_The problem_
What you produce should be an exact transcription of the data, minus any pictures.

━━━━━ Supplied material ━━━━━

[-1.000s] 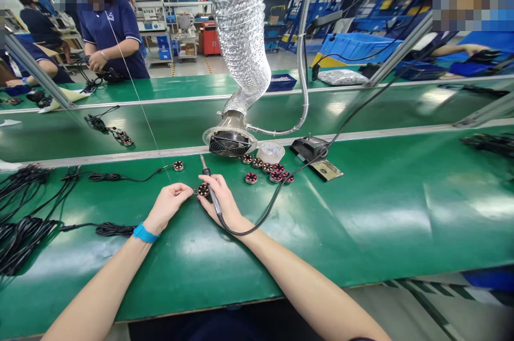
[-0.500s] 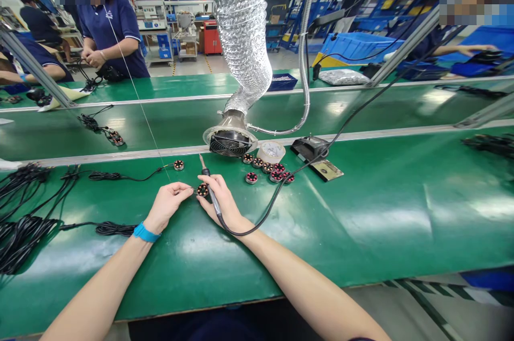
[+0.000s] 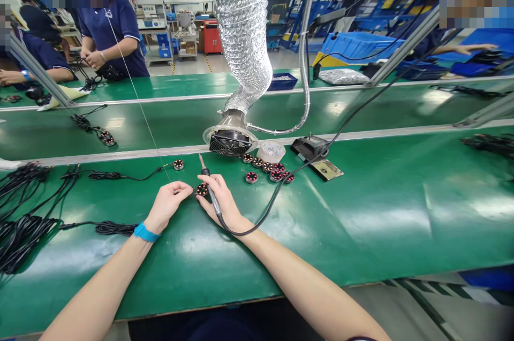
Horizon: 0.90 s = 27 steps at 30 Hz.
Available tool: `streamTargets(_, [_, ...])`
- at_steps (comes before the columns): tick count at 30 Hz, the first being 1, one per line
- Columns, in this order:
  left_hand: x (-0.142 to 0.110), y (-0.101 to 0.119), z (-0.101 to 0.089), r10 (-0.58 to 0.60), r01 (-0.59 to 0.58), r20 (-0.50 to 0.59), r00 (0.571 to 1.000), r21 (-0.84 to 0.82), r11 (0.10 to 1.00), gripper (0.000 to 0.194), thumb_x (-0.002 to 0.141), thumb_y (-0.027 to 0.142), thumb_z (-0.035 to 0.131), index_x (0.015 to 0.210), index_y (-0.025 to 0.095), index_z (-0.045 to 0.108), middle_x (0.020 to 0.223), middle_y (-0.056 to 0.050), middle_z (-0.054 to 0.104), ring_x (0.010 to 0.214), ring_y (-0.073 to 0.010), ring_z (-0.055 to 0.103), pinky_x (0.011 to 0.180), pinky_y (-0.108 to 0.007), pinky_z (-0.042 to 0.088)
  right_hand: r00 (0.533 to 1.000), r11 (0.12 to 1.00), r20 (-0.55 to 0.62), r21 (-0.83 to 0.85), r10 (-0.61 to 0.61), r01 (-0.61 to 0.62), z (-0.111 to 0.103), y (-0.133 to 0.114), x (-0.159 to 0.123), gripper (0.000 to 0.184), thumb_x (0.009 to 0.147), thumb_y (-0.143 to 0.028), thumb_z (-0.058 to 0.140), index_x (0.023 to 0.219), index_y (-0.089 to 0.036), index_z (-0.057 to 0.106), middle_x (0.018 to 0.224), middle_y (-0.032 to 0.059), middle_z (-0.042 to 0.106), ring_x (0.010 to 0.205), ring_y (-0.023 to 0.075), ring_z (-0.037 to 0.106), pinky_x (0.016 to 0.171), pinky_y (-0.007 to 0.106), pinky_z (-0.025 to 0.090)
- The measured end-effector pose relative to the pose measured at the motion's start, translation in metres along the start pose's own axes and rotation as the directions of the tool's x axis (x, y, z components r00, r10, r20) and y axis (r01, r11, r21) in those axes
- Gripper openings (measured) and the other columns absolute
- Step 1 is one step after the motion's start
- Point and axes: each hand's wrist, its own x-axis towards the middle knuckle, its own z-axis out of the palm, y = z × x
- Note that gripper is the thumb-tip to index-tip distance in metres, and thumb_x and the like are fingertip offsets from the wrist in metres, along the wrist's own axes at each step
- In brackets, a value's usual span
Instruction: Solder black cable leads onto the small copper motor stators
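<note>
My right hand (image 3: 223,203) is closed around a soldering iron (image 3: 214,202), its tip pointing up and away. Thumb and fingers of the same hand also steady a small round motor stator (image 3: 202,190) with copper windings. My left hand (image 3: 171,203), with a blue band at the wrist, pinches a thin wire at the stator's left side; the fingertips partly hide it. Just beyond, another stator (image 3: 179,164) lies joined to a black cable (image 3: 140,177). Several more stators (image 3: 276,175) sit to the right of my hands.
A fume extractor duct (image 3: 231,140) hangs above the bench's far edge. Behind the stators are a tape roll (image 3: 271,152) and a soldering iron stand (image 3: 313,151). Bundles of black cables (image 3: 24,239) lie left. The iron's cord (image 3: 277,194) loops over my right forearm. Co-workers sit and stand across.
On the far green surface, the cable with a stator has shifted left. A co-worker at the far left has moved an arm. My hands have barely moved.
</note>
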Motion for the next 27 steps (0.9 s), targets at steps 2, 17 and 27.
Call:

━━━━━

_Task response_
[-1.000s] 
[-0.500s] 
[+0.000s] 
Horizon: 0.90 s = 27 steps at 30 Hz.
Available tool: `streamTargets(_, [_, ...])`
- at_steps (comes before the columns): tick count at 30 Hz, the first being 1, one per line
- Columns, in this order:
  left_hand: x (-0.142 to 0.110), y (-0.101 to 0.119), z (-0.101 to 0.089), r10 (-0.58 to 0.60), r01 (-0.59 to 0.58), r20 (-0.50 to 0.59), r00 (0.571 to 1.000), r21 (-0.84 to 0.82), r11 (0.10 to 1.00), gripper (0.000 to 0.194), thumb_x (-0.002 to 0.141), thumb_y (-0.027 to 0.142), thumb_z (-0.035 to 0.131), index_x (0.015 to 0.210), index_y (-0.025 to 0.095), index_z (-0.045 to 0.108), middle_x (0.020 to 0.223), middle_y (-0.056 to 0.050), middle_z (-0.054 to 0.104), ring_x (0.010 to 0.214), ring_y (-0.073 to 0.010), ring_z (-0.055 to 0.103), pinky_x (0.011 to 0.180), pinky_y (-0.108 to 0.007), pinky_z (-0.042 to 0.088)
  right_hand: r00 (0.533 to 1.000), r11 (0.12 to 1.00), r20 (-0.55 to 0.62), r21 (-0.83 to 0.85), r10 (-0.61 to 0.61), r01 (-0.61 to 0.62), z (-0.111 to 0.103), y (-0.133 to 0.114), x (-0.159 to 0.123), gripper (0.000 to 0.184), thumb_x (0.009 to 0.147), thumb_y (-0.143 to 0.028), thumb_z (-0.058 to 0.140), index_x (0.023 to 0.219), index_y (-0.089 to 0.036), index_z (-0.057 to 0.106), middle_x (0.018 to 0.224), middle_y (-0.032 to 0.059), middle_z (-0.042 to 0.106), ring_x (0.010 to 0.205), ring_y (-0.023 to 0.075), ring_z (-0.037 to 0.106), pinky_x (0.016 to 0.171), pinky_y (-0.007 to 0.106), pinky_z (-0.025 to 0.090)
- The measured end-effector pose relative to the pose measured at the motion's start, translation in metres along the start pose's own axes and rotation as the directions of the tool's x axis (x, y, z components r00, r10, r20) and y axis (r01, r11, r21) in those axes
- Gripper openings (measured) and the other columns absolute
- Step 1 is one step after the motion's start
- Point and axes: each hand's wrist, its own x-axis towards the middle knuckle, its own z-axis out of the palm, y = z × x
- Note that gripper is the thumb-tip to index-tip distance in metres, and thumb_x and the like are fingertip offsets from the wrist in metres, along the wrist's own axes at each step
- In brackets, a value's usual span
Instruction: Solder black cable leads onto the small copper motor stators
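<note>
My right hand (image 3: 223,203) is closed around a soldering iron (image 3: 214,202), its tip pointing up and away. Thumb and fingers of the same hand also steady a small round motor stator (image 3: 202,190) with copper windings. My left hand (image 3: 171,203), with a blue band at the wrist, pinches a thin wire at the stator's left side; the fingertips partly hide it. Just beyond, another stator (image 3: 179,164) lies joined to a black cable (image 3: 140,177). Several more stators (image 3: 276,175) sit to the right of my hands.
A fume extractor duct (image 3: 231,140) hangs above the bench's far edge. Behind the stators are a tape roll (image 3: 271,152) and a soldering iron stand (image 3: 313,151). Bundles of black cables (image 3: 24,239) lie left. The iron's cord (image 3: 277,194) loops over my right forearm. Co-workers sit and stand across.
On the far green surface, the cable with a stator has shifted left. A co-worker at the far left has moved an arm. My hands have barely moved.
</note>
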Motion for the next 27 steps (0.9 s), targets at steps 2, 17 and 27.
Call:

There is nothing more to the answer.